SpotVortex Agent

North Star (Project Gate) Prove cost uplift without reliability regression: eval/net_profit_improvement_pct >= +2.0 (median across seeds) and eval/outage_delta <= 0 on every seed.

SpotVortex is an open-source Kubernetes operator for one hard problem: getting Spot savings without gambling on reliability.

Problem

Most teams face the same tradeoff:

Stay mostly On-Demand and overpay.
Push Spot aggressively and risk disruption during price spikes or capacity crunches.

Karpenter and Cluster Autoscaler are excellent provisioning primitives, but they are not a full risk-and-economics decision layer for workload migration under changing market conditions.

Solution

SpotVortex runs in-cluster and continuously decides when to favor Spot vs On-Demand using local telemetry, model inference, and safety guardrails.

Local inference: ONNX models run inside the cluster.
Safety gates: confidence thresholds, PDB-aware draining, bounded drain ratios.
Provisioner-aware: works with Karpenter and ASG-based environments (Cluster Autoscaler / Managed Nodegroup).
Deterministic testing: local E2E harnesses with scripted fake price scenarios for edge cases.

Mission

Make cost optimization production-safe by default.

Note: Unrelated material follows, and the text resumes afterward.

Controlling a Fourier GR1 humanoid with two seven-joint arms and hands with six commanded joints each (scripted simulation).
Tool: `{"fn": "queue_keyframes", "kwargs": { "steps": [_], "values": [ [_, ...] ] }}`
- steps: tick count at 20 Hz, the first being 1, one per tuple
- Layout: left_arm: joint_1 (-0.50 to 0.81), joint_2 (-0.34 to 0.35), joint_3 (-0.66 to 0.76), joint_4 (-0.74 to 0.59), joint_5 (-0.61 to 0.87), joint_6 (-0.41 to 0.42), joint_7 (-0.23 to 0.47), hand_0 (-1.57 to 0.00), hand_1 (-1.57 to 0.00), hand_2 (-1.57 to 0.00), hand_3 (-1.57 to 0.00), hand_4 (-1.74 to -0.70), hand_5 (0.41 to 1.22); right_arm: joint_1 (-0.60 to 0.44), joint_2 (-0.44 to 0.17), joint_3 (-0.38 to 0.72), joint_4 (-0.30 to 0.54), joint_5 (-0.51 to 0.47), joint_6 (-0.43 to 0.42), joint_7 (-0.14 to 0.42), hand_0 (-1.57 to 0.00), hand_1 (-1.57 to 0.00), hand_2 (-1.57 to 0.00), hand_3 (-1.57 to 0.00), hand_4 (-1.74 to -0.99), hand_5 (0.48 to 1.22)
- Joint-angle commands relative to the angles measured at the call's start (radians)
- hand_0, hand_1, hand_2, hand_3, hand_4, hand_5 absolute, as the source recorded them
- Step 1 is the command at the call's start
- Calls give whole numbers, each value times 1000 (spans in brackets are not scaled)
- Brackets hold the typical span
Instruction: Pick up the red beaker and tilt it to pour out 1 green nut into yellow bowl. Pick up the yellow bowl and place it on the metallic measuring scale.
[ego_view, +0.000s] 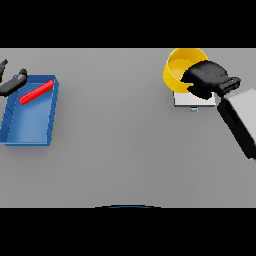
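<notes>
The yellow bowl (179, 67) is far across the table (125, 150) on the right side. It sits over a small silver scale (192, 99), and part of the scale pokes out under it. I cannot tell if the bowl is resting on the scale or is held just above it.

The right hand (206, 79) is at the bowl's near right edge. Its dark fingers look curled over the rim, so it seems to be gripping the bowl. I cannot see inside the bowl well enough to find a green nut.

So I think the job is at its last step: putting the bowl on the scale. The next move would be to set the bowl flat in the middle of the scale, then open the fingers and lift the hand away gently so the bowl does not tip or slide.

Over on the left side is a blue tray (30, 125). A red thing (36, 92) lies tilted in its far part. It looks long and thin. It may be the beaker, but I cannot be sure.

The left hand (12, 83) shows at the left edge, near the tray's far corner. Its fingers look loose and hold nothing.

Counting: one bowl, one scale, one tray, one red thing, two hands, no nuts seen.
</notes>
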Motion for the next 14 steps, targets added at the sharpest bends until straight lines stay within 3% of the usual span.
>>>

Concretely: help platform teams adopt Spot with measurable savings, bounded risk, and auditable behavior.

Architecture At A Glance

Workloads + Node Metrics + Spot Prices
                 |
                 v
          Collector (in-cluster)
                 |
                 v
   Inference Engine (TFT -> policy action)
                 |
                 v
  Safety Gates (confidence, PDB, drain limits)
                 |
                 v
            Capacity Router
            /             \
           v               v
 Karpenter Manager    ASG Manager (CA/MNG)
 (NodePool weights)   (prepare replacement)
           \               /
            v             v
        Guarded Drainer (shadow/real)
                 |
                 v
      Cluster state + savings telemetry

All decisions execute inside the cluster boundary.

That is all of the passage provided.